§ **What you need to do**
With both ends included, repeat exactly the lines of the entries below from the one containing "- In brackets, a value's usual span" down to the one containing "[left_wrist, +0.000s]", and no others.

§ **Data**
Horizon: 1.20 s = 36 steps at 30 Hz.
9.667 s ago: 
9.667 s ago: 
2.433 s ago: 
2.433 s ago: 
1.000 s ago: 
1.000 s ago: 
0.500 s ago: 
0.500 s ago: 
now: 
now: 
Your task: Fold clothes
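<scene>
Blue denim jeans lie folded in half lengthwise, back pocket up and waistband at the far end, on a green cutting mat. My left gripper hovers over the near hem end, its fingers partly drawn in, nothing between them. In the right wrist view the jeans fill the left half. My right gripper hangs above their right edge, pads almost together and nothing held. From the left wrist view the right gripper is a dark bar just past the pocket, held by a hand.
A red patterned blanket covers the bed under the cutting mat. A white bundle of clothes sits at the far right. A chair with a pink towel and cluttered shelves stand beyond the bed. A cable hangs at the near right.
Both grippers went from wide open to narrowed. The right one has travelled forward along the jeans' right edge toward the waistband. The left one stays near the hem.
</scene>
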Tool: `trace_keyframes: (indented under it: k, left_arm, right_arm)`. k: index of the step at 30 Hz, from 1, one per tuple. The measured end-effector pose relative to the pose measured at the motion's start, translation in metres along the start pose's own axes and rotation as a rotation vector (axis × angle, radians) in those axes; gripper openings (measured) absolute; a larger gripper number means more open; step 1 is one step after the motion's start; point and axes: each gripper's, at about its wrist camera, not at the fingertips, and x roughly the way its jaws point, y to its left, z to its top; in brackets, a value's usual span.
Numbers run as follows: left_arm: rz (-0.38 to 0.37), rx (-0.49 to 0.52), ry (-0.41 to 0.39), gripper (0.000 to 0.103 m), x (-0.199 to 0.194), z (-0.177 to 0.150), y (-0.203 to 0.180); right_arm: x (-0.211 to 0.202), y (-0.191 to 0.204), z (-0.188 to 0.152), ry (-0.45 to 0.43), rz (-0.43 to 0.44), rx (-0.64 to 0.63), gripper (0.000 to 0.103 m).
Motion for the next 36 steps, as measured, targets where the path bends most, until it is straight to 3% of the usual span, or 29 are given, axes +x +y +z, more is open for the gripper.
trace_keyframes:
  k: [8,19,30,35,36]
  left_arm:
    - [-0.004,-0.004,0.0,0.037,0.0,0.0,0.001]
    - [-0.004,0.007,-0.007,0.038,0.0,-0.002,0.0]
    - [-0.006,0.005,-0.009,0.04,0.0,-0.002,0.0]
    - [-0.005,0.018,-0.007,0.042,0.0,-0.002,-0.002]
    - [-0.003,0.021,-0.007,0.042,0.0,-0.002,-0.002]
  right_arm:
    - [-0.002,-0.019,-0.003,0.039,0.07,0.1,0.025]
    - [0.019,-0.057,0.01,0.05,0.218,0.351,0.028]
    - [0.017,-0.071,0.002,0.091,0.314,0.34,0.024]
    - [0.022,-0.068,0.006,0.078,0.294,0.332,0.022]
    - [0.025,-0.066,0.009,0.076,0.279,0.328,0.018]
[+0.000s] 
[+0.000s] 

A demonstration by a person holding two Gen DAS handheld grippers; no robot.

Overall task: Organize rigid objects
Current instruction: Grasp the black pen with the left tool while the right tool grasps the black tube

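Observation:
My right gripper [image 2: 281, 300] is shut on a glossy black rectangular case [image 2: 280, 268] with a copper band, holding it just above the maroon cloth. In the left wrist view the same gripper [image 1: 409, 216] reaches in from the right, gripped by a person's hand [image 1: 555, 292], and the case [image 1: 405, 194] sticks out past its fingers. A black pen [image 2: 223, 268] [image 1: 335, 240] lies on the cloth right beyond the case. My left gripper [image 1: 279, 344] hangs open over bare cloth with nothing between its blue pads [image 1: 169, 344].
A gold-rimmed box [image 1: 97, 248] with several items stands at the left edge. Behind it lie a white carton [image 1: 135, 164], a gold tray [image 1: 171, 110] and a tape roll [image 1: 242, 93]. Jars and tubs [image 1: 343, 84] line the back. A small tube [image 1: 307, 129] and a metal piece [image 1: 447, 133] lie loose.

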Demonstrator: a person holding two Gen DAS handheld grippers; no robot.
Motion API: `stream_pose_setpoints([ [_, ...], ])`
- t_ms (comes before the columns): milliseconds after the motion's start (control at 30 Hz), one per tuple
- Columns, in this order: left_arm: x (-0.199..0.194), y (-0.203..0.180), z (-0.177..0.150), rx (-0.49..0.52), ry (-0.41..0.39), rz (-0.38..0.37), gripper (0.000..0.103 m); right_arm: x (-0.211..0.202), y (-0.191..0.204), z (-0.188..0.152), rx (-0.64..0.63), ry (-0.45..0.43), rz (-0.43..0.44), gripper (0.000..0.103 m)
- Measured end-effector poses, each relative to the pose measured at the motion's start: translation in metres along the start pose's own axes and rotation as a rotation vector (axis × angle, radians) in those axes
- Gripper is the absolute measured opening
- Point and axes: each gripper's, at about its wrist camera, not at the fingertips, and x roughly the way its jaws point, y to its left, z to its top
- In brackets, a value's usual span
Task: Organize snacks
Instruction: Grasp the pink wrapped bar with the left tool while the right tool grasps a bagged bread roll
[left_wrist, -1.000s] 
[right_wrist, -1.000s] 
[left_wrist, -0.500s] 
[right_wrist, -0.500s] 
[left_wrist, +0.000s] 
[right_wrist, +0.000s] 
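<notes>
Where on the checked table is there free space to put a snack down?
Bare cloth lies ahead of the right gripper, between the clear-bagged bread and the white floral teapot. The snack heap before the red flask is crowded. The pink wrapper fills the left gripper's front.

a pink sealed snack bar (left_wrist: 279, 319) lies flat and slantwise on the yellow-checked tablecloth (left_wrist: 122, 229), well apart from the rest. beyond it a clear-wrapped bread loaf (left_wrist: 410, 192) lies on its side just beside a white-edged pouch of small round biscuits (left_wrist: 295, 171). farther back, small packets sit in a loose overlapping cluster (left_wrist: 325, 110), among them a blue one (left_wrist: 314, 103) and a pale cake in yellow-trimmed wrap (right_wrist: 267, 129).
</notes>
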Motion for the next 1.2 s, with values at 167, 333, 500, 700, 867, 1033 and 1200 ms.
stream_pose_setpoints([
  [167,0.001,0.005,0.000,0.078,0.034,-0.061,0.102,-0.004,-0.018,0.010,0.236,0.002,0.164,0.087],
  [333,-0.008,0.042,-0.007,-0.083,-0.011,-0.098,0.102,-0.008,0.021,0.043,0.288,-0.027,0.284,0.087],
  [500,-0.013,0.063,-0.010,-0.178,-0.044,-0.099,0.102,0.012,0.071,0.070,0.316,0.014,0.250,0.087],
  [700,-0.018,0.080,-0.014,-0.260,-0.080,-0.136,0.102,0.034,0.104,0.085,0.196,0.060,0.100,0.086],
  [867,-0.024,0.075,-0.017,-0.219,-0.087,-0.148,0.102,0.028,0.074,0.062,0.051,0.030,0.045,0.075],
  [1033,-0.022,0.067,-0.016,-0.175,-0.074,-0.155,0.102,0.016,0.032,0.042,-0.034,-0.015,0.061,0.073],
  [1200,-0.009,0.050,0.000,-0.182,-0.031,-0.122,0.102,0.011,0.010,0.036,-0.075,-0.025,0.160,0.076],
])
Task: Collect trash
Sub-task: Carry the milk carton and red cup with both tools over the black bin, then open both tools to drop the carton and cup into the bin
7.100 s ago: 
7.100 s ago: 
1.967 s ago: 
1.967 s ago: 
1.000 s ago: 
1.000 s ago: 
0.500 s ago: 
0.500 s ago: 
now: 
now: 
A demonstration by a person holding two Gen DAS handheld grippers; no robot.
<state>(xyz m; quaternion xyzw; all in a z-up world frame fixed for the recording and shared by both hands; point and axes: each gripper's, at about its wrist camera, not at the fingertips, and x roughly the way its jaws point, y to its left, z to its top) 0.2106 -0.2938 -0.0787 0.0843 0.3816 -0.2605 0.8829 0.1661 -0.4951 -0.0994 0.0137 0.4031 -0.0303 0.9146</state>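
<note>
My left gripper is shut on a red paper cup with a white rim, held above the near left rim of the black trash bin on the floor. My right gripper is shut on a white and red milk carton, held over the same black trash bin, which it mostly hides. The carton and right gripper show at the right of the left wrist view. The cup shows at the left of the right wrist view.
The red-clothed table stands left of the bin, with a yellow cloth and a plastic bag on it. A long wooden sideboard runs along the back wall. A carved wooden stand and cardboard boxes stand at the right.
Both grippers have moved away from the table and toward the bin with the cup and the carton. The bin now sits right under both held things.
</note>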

§ **Solution below**
- In brackets, a value's usual span
Task: Organize snacks
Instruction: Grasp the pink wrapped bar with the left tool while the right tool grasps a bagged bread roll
[left_wrist, -1.000s] 
[right_wrist, -1.000s] 
[left_wrist, -0.500s] 
[right_wrist, -0.500s] 
[left_wrist, +0.000s] 

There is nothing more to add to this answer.